I got myself a small one bedroom close to downtown, not in the greatest area of town, but made the best of it for almost two years.

At this time I was on better terms with my now ex-wife and made monthly visits to Cincinatti to be with my children.

Little did I know that my ex was an active alcoholic throughout our divorce, my time in the hospital and the two years I spent on the West Coast.

I remember the day I told my parents that I had to move back to Cincinatti to be an active parent to my now 3-year-old children.

We all cried, because there had been so much pain I had gone through and now I was going back to where it all began.

Even though I didn't know the extent of my ex-wife's illness, I had a gut feeling that something awful was going to happen and I needed to be there for my children.

I can only tell you that God was involved throughout my entire ordeal whether I knew it or not.

I returned to Cincinatti in February of 2008 to find out my wife had entered rehab on the West Coast and had taken the children with her.

I had a job and lived with a close friend and his family for a couple of months until she returned.

Ten days after her return, my ex-wife went into a coma from an overdose of cocaine and alcohol.

I filed for full custody of the children and it was granted.

Three and a half months later my ex-wife died on Father's day.

Although I wanted to write off my in-laws for good and take the children back West, I discovered that my children had many of their needs met here in Cincinatti.

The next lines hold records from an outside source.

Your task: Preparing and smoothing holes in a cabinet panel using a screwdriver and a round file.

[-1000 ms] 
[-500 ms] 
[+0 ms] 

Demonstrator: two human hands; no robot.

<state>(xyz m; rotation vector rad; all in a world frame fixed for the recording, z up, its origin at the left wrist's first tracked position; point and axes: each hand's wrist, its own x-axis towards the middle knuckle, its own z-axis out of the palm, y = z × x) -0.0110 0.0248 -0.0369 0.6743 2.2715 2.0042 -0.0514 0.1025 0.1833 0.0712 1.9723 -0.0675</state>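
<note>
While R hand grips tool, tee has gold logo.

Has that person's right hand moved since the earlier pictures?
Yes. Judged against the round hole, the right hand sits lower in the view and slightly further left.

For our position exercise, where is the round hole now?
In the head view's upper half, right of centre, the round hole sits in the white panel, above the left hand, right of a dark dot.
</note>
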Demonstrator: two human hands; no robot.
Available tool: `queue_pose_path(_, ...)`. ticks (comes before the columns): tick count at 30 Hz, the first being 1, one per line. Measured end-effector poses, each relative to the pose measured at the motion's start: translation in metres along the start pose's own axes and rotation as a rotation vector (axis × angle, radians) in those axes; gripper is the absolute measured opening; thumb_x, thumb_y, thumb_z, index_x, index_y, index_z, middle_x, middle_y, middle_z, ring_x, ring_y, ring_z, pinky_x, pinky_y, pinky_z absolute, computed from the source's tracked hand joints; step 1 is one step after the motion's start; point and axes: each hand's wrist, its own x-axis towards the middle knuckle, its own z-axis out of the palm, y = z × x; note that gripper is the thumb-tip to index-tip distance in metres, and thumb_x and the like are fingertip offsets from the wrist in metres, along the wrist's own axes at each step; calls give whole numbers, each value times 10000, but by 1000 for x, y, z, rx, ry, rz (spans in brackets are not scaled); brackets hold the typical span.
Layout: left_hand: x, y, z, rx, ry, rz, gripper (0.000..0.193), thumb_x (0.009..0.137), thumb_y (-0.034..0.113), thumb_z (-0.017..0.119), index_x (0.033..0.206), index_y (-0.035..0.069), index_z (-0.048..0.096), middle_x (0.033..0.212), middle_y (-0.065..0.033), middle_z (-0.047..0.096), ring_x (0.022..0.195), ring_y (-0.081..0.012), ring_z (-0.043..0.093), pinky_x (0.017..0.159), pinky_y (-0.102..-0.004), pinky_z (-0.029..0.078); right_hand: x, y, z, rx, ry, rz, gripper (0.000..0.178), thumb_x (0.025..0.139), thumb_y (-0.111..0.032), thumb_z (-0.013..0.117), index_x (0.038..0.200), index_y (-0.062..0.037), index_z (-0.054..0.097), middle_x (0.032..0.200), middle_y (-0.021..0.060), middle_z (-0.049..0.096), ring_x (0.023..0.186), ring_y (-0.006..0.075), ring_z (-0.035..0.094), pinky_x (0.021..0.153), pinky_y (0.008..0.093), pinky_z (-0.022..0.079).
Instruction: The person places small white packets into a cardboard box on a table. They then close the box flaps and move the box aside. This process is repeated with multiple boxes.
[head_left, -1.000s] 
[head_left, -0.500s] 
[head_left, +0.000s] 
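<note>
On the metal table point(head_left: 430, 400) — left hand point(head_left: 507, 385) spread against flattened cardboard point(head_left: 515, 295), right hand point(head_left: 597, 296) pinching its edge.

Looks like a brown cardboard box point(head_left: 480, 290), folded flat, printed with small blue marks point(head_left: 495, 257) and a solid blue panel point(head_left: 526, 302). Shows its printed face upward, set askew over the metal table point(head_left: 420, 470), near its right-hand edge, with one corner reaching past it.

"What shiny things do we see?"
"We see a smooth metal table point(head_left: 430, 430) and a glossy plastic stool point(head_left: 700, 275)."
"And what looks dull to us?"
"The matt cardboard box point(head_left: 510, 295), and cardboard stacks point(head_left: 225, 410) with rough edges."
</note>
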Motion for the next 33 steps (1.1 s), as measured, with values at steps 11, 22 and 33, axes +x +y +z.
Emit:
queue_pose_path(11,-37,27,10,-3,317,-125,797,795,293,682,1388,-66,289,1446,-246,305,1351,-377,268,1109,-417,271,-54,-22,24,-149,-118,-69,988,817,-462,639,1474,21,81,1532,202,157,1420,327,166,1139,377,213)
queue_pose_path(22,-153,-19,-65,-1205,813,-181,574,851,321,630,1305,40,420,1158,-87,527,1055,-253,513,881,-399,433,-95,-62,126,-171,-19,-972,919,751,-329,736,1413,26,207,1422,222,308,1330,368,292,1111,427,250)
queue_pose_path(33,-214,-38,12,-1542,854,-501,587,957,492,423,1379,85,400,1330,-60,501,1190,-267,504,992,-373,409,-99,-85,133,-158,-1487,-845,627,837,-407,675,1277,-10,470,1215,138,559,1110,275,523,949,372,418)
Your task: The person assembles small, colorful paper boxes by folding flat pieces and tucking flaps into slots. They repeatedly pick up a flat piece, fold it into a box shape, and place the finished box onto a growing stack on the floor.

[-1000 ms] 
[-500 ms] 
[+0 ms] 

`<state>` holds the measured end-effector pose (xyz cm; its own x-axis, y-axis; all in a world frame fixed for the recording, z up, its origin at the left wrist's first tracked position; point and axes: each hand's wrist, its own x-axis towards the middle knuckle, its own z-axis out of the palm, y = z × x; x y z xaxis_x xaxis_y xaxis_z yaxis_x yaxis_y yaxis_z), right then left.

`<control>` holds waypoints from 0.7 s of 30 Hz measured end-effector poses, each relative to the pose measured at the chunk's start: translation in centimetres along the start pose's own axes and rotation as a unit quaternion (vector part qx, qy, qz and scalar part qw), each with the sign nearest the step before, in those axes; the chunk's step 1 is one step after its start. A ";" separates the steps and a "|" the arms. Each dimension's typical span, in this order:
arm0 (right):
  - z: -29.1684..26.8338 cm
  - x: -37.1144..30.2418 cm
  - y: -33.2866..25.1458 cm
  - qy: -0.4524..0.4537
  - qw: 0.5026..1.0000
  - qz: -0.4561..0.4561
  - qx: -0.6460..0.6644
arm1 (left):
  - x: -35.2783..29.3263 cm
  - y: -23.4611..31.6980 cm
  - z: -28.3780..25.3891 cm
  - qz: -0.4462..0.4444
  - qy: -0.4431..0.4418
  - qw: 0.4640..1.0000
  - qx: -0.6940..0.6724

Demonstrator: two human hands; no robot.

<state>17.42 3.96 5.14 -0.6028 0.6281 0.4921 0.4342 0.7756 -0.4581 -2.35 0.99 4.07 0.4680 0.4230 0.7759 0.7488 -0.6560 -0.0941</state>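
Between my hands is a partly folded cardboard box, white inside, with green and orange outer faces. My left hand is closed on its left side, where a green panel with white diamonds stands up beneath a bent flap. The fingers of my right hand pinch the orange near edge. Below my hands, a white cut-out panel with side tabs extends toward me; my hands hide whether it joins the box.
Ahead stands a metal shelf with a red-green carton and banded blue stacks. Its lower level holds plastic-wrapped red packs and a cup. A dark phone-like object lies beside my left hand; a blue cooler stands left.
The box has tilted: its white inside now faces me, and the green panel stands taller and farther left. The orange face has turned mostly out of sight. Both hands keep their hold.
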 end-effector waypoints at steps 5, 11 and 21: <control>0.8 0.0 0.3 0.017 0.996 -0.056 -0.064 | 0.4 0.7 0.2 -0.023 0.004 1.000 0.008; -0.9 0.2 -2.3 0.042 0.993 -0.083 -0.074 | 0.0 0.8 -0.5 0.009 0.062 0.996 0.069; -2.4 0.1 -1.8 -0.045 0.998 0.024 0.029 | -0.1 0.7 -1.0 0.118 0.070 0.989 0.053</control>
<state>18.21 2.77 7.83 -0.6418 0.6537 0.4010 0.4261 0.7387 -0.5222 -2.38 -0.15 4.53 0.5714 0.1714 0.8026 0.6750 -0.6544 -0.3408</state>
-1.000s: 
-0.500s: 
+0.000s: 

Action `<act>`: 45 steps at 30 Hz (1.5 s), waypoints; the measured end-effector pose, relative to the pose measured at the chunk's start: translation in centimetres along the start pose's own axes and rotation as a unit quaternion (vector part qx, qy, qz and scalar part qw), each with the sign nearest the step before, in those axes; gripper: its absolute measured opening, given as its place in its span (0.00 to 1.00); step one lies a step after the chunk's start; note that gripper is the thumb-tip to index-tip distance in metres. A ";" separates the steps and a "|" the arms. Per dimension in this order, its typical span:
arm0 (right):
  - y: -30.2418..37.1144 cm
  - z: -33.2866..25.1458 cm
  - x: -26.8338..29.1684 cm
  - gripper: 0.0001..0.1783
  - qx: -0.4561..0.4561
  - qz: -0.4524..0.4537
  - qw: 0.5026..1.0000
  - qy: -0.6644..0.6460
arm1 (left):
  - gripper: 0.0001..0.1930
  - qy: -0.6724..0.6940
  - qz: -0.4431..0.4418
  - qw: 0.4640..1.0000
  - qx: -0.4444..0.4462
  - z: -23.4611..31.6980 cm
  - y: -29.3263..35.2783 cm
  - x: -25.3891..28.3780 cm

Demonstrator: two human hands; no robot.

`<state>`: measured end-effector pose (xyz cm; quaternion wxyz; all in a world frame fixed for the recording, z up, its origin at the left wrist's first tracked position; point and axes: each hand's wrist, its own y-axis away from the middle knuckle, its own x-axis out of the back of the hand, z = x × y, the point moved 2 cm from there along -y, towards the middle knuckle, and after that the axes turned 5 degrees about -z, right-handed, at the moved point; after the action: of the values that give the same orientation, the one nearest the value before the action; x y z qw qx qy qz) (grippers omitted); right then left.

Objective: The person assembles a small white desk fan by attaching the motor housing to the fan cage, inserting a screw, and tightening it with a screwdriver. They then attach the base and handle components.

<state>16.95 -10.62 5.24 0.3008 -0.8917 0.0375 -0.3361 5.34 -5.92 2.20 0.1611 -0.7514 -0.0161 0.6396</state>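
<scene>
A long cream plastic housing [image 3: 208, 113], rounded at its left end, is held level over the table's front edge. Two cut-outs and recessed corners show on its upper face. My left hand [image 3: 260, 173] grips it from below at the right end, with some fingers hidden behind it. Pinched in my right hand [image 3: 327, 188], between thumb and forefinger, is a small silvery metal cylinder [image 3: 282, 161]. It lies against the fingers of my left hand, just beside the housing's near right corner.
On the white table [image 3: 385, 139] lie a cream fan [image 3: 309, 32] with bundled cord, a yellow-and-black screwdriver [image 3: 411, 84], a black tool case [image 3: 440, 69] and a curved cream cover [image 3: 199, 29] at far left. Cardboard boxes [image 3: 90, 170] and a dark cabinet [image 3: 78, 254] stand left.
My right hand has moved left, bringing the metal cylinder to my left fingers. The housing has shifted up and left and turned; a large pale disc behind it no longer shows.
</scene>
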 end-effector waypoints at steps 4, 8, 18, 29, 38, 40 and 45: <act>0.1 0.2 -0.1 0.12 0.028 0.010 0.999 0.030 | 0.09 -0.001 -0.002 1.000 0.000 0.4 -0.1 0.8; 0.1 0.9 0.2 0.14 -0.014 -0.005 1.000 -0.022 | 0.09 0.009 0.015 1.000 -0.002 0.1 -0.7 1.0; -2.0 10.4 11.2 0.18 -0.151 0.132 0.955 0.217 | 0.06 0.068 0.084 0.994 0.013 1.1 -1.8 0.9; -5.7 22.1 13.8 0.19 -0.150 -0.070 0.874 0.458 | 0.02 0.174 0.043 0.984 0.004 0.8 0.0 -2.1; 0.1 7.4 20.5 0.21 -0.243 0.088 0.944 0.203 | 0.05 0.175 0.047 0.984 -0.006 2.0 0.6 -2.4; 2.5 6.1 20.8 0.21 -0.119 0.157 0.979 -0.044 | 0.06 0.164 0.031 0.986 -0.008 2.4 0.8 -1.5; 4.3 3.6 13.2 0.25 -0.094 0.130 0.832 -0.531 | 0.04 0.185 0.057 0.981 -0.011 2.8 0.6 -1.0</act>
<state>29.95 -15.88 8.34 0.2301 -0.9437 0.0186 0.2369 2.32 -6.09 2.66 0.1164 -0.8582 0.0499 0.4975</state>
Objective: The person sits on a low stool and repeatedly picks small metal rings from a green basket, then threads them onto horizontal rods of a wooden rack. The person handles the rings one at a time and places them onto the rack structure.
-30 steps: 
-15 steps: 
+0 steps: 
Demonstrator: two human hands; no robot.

They had a nanny that had been with them since birth and as much as I despised them, my in-laws were a big part of my children's life and had filled in when my ex was too sick to care for them.

I have a wonderful therapist who has helped me since I have returned.

The road here has been has been a struggle too.

Being a single father and holding down a full-time job has tested my resilience and trying to forgive people that have hurt me in the past has been trying to say the least.

I have had to set boundaries for my in-laws, who believe that Love consists of material gifts and expensive dinners out.

It's not perfect, but we have managed to strike a balance that the children and I can live with, and it helps that my in-laws reside in the South for the better part of the year.

Unfortunately my life will never be the same. I have witnessed horrendous acts of violence, murder and drug overdoses!

I live a quiet live now that consists of taking care of my children and working. I enjoy my livelihood and especially being a father, but am still tortured silently of a past that will be a part of me forever!

My condition has been under control for many years now. I have been able to perform my duties as active Father to my children and have held down a fairly lucrative job.

I have recently had to change positions and my new job is highly stressful and requires a lot of travel and time away from home.

I have discussed these issues with my therapist and have concluded that this added stress may lead to another bipolar episode!

I can't afford another episode and have prepared a living will in case something happens to me again.

I'm praying that this will not be the case, but I am going to have to quit my new position.

In order to be a responsible and active parent, I must first be a healthy one!

It's not I'm my nature to seek for outside assistance, but with my current circumstances, I'm going to need help.

Without my job, I will be without a company vehicle! I need transportation to get my children from place to place, to get groceries, get them to their doctor visits. My daughter has asthma and my son is ADHD.

I have a tremendously stressful life and huge responsibilities even without full time employment.

I'm reaching out in the hopes that someone will read about what has happened to me and direct myself and my children toward some recourses that can help us!